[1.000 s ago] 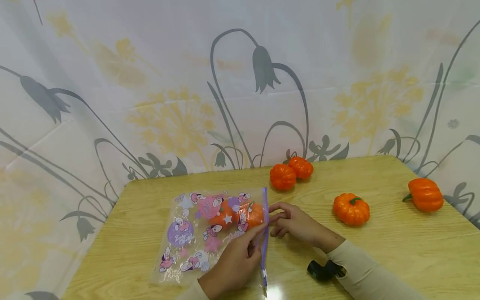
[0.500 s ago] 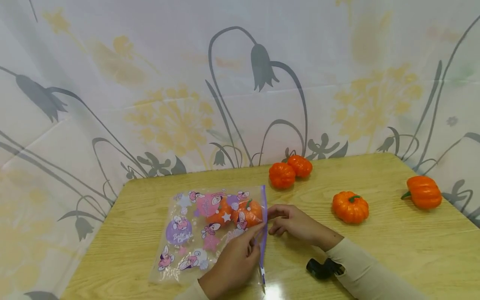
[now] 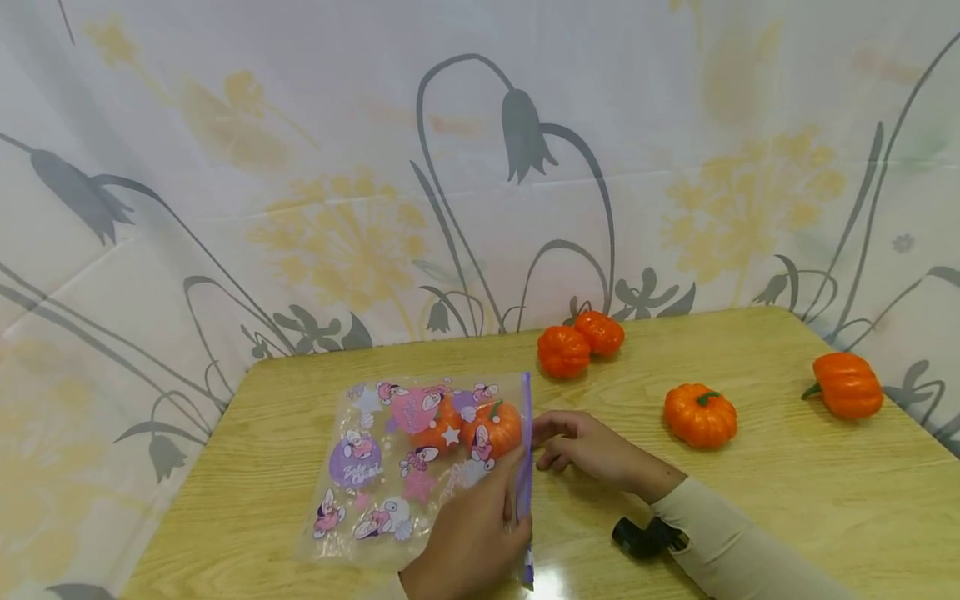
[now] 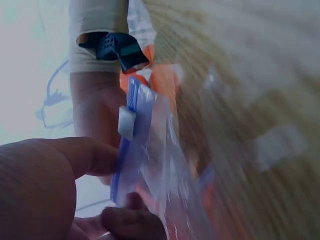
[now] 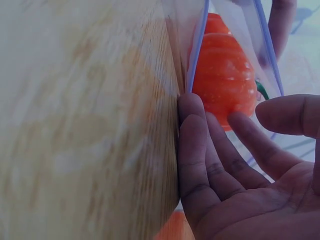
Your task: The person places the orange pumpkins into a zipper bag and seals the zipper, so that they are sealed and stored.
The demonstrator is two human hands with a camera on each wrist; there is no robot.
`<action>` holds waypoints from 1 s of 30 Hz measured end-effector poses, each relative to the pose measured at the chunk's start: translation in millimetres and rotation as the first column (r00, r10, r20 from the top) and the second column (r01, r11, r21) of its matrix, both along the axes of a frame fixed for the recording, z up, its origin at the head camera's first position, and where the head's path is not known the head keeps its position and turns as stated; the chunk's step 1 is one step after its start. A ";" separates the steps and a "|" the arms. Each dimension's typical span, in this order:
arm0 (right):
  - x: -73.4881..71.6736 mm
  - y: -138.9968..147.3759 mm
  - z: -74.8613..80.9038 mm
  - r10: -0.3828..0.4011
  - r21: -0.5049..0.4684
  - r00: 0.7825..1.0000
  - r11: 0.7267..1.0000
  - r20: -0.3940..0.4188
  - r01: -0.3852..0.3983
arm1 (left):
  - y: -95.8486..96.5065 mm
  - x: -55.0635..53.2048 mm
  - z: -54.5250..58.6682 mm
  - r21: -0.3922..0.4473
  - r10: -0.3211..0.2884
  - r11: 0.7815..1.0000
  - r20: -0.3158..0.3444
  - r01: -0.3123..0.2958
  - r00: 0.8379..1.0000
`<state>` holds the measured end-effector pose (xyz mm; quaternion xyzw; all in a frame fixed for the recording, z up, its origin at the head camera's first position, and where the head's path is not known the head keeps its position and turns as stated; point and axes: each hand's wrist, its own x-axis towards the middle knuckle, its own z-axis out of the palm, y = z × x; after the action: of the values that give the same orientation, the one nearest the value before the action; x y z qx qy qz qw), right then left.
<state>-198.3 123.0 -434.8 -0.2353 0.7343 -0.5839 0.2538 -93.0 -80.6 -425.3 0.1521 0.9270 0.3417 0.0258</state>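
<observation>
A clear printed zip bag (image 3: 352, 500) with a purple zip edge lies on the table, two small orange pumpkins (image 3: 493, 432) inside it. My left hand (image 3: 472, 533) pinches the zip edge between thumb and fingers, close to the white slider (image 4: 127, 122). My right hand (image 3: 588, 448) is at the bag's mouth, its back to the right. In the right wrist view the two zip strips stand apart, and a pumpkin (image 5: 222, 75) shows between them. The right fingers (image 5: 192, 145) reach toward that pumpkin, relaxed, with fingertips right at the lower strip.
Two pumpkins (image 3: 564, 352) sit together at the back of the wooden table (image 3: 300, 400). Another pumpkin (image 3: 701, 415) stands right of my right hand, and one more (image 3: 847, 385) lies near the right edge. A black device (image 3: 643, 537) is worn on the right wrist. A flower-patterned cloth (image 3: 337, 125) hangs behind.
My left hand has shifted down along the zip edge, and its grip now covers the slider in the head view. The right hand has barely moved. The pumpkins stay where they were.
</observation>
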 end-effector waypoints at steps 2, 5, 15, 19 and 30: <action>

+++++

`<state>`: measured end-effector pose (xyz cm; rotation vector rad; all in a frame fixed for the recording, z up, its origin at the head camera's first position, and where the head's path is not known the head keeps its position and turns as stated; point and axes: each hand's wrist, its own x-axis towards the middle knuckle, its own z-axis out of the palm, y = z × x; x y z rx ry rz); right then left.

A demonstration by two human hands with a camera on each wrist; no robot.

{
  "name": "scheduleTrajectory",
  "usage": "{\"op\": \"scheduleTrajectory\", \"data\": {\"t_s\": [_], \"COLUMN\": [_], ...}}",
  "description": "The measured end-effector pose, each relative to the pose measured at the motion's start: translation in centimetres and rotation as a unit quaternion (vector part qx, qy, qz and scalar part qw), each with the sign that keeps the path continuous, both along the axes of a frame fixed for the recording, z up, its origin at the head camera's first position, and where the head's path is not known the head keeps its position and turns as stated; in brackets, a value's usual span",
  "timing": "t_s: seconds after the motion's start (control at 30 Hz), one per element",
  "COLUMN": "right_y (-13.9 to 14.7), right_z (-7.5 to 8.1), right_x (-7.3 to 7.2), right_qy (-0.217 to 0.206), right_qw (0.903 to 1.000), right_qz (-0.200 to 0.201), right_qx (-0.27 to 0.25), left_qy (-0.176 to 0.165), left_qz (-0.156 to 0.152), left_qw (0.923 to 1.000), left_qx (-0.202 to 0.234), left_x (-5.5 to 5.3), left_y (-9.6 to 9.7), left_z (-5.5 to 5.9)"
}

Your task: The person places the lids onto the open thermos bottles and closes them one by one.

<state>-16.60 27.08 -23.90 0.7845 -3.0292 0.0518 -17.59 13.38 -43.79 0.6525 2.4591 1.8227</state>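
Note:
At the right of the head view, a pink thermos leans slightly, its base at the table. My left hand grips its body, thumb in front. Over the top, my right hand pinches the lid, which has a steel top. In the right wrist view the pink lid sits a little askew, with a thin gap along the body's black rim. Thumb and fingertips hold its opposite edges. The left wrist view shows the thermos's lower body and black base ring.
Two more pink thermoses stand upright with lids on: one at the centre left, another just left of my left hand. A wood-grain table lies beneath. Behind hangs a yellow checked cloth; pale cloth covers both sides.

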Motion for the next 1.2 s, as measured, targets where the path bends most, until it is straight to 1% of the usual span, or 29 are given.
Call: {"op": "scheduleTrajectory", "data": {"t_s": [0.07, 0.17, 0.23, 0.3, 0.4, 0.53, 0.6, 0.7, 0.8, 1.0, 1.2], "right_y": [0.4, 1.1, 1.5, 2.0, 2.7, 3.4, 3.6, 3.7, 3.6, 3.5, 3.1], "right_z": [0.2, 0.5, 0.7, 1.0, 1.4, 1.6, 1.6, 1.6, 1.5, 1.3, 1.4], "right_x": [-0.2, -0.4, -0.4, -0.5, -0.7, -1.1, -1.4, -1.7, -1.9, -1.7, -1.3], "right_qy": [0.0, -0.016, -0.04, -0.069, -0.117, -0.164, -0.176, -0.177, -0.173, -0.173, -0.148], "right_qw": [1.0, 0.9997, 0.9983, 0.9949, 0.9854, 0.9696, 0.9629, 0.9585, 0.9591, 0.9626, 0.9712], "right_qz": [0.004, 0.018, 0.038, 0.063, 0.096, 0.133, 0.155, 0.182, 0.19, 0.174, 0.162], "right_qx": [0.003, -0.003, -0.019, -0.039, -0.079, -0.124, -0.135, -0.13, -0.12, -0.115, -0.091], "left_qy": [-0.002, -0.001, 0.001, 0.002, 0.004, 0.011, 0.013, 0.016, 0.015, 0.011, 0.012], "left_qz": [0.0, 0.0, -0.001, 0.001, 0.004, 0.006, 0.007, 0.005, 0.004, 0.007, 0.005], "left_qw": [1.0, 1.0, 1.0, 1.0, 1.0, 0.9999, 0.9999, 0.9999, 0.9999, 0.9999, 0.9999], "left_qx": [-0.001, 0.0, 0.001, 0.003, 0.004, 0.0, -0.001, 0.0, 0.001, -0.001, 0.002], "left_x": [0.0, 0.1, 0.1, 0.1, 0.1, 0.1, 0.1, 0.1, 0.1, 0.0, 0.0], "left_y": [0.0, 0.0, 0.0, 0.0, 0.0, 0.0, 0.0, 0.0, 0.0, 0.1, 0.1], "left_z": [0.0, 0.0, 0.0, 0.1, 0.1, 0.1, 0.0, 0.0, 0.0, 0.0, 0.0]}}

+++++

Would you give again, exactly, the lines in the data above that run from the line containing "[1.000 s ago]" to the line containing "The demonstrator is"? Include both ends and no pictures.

[1.000 s ago] 
[0.500 s ago] 
[now] 
[now] 
[now] 
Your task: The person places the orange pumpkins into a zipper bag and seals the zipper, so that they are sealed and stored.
The demonstrator is two human hands with a camera on each wrist; there is no robot.

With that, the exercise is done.